– Вы думаете, что Лапиков будет молчать определённое время, Иван Дмитриевич?
– Именно так, – покачал головой, – когда поймёт, что его никто не собирается выпускать на свободу, вот тогда и запоёт птичкой.
– Какого рожна он, всё—таки, с ней не уехал?
– Не знаю, но мне кажется, Степаниде он не нужен, хотя и не осознаёт такого факта, а она, видимо, сказала, что для него нет паспорта.
– Но они же столько погубили душ, а каждый из несостоявшихся женихов приезжал с документом?
– Это так, но я высказал то, что мне кажется, более вероятным.
– Значит, следует ожидать, что Лапиков заговорит?
– Я бы не надеялся на такой вариант.
– Если предположения верны, то мы никогда не увидим вдову.
– Вполне возможно.
Через несколько дней Лапиков и впрямь заговорил.
Руки подрагивали мелкой дрожью, губы посинели, будто от холода, глаза остановились и казались совсем безжизненными, словно потерял Роман суть жизни.
– Дом я поджёг, этот грех на мне.
Далее дело не пошло, звучало только «не виновен», «не знаю», только один раз промелькнуло:
– Какой же я убивец, есжели детишки не дымом задохнулись, а ядом травлены были.
– Откуда, Роман, ты знаешь, что они травлены?
Замкнулся улиткой в домике и больше ни слова не произнёс.
История на том не закончилась, года через три из сибирской каторги в сыскную полицию пришли две бумаги – одна о том, что раб Божий Роман Лапиков скончался от чахотки и вторая – письмо от почившего.
«Василий Михайлович! Решительно не нахожу слов, как мне испросить у Вас прощения. Я глубоко виноват перед Вами, перед Вашими и заботами обо мне, который не стоит порядочного плевка; говорю это от всего моего испорченного сердца и, ради самого бога, прошу только не рвите этого письма и прочтите его. Следует прежде всего твердо помнить, что не безнравственность вообще, не порочность или жестокость приводят людей в тюрьму и каторгу, а лишь определенные и вполне доказанные нарушения существующих в стране законов.
А значит, мне, явившемуся таким нарушителем, не стоит роптать на судьбу, ибо грешён во всём, даже в том, что своим появлением на свет обратил ложе матери в смертельный одр.

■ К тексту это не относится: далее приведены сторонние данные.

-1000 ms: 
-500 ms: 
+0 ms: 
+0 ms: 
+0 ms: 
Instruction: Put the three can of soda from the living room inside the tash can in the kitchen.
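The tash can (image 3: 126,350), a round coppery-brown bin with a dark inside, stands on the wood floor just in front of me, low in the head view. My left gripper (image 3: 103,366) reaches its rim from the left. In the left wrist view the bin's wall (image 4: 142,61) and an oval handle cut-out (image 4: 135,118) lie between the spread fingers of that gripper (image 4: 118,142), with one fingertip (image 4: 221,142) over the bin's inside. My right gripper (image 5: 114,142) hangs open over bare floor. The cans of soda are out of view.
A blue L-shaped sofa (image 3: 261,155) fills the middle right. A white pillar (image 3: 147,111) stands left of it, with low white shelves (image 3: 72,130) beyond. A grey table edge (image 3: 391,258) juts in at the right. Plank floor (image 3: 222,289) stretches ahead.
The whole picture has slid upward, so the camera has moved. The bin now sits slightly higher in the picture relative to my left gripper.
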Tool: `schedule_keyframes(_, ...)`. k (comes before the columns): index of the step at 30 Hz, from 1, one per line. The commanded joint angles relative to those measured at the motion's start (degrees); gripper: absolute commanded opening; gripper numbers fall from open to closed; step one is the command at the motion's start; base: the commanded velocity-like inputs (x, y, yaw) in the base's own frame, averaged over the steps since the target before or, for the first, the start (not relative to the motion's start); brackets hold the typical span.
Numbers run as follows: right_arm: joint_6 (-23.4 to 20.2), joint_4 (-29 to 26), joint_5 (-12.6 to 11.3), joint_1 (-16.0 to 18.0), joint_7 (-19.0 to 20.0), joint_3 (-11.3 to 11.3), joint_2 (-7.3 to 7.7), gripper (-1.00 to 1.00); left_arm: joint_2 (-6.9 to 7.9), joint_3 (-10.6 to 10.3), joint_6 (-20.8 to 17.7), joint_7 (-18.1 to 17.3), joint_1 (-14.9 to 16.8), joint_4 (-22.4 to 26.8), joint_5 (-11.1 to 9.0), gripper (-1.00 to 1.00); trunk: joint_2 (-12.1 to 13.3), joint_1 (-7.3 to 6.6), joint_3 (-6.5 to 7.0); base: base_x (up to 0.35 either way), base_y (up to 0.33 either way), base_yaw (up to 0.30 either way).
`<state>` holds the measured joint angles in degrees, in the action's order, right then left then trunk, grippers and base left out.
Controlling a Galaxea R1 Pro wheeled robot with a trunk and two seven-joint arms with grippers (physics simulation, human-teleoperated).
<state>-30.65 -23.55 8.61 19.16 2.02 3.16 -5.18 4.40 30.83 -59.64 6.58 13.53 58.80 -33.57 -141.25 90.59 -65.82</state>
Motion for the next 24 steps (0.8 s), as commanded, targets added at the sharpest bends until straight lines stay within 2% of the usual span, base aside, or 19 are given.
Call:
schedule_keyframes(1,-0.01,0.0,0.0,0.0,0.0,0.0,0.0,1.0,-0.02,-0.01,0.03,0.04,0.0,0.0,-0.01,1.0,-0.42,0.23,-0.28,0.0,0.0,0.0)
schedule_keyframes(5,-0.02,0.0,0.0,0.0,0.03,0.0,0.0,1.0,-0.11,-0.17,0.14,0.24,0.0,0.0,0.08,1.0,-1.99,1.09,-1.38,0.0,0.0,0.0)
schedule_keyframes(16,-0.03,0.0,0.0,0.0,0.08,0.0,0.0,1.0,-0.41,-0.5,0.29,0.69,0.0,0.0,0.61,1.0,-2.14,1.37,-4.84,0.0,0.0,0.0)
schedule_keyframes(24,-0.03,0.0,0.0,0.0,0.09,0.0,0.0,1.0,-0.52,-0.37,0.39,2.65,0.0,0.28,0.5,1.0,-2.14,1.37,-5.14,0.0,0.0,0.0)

Опять в этом году наступало лето со всей своей раздражающей прелестью. Сейчас могу сказать, что разумеется, не являюсь пороком и не в состоянии предвидеть, что это будет последнее моё каторжное лето, но душу наполняли тоска и горечь, а на руках оставалось после кашля всё больше и больше сгустком крови. Это лето было для меня тем тяжелее, что болезнь оставила в наследство постоянные боли в руках и ногах, и врач, соизволивший осмотреть меня весною, освободил меня на неопределенное время от обязательной работы в виду слабости.
Но не об этом мне хотелось Вам, Василий Михайлович, поведать. Мои дни на исходе, с каждым вздохом и стуком сердца приближается мой смертный час и именно поэтому, мне не хочется уходить с тяжким грузом на душе, ибо был причастен к мерзостным преступлениям, что теперь съедают моё тело.
Вы были правы, когда предположили, что я имею непосредственное отношение к поджогу дома Степаниды. В тот вечер, а вернее ночь, я ускользнул из дома, оставив сожительницу спящей, чтобы потом она могла подтвердить мою невиновность. Как ни дрожали мои руки и не было мне тревожно, но это я задушил детей, вытащил из подвала убитую ранее Степанидой женщину, которую мы подобрали в столицу и которую никто не стал бы искать, да и кому нужно заявлять о пропаже бездомной нищенки. Положил на кровать, а рядом бросил завернутые в тряпку челюсть и зубной мост, кольца уже были на руках.
После всего выше изложенного разлил горючую жидкость по дому и поджёг.
Оставалось дождаться следствия и я мог ехать к милой моему сердцу Степаниде.
Но вмешались Вы, Василий Михайлович, и всё пошло не так, как задумывалось. Встреча со Степанидой не могла состояться по причине моего задержания, только теперь я понял, что не нужен этой женщине, которую обожал и в то же время боялся до смерти.
Бог ей судья, пусть будет счастлива, хотя счастья на крови не построишь.
Надеюсь, Вы поняли всё то, что я хотел сказать, и видимо, будете читать письмо, когда мои бренные остатки засыплют мёрзлой землёй.»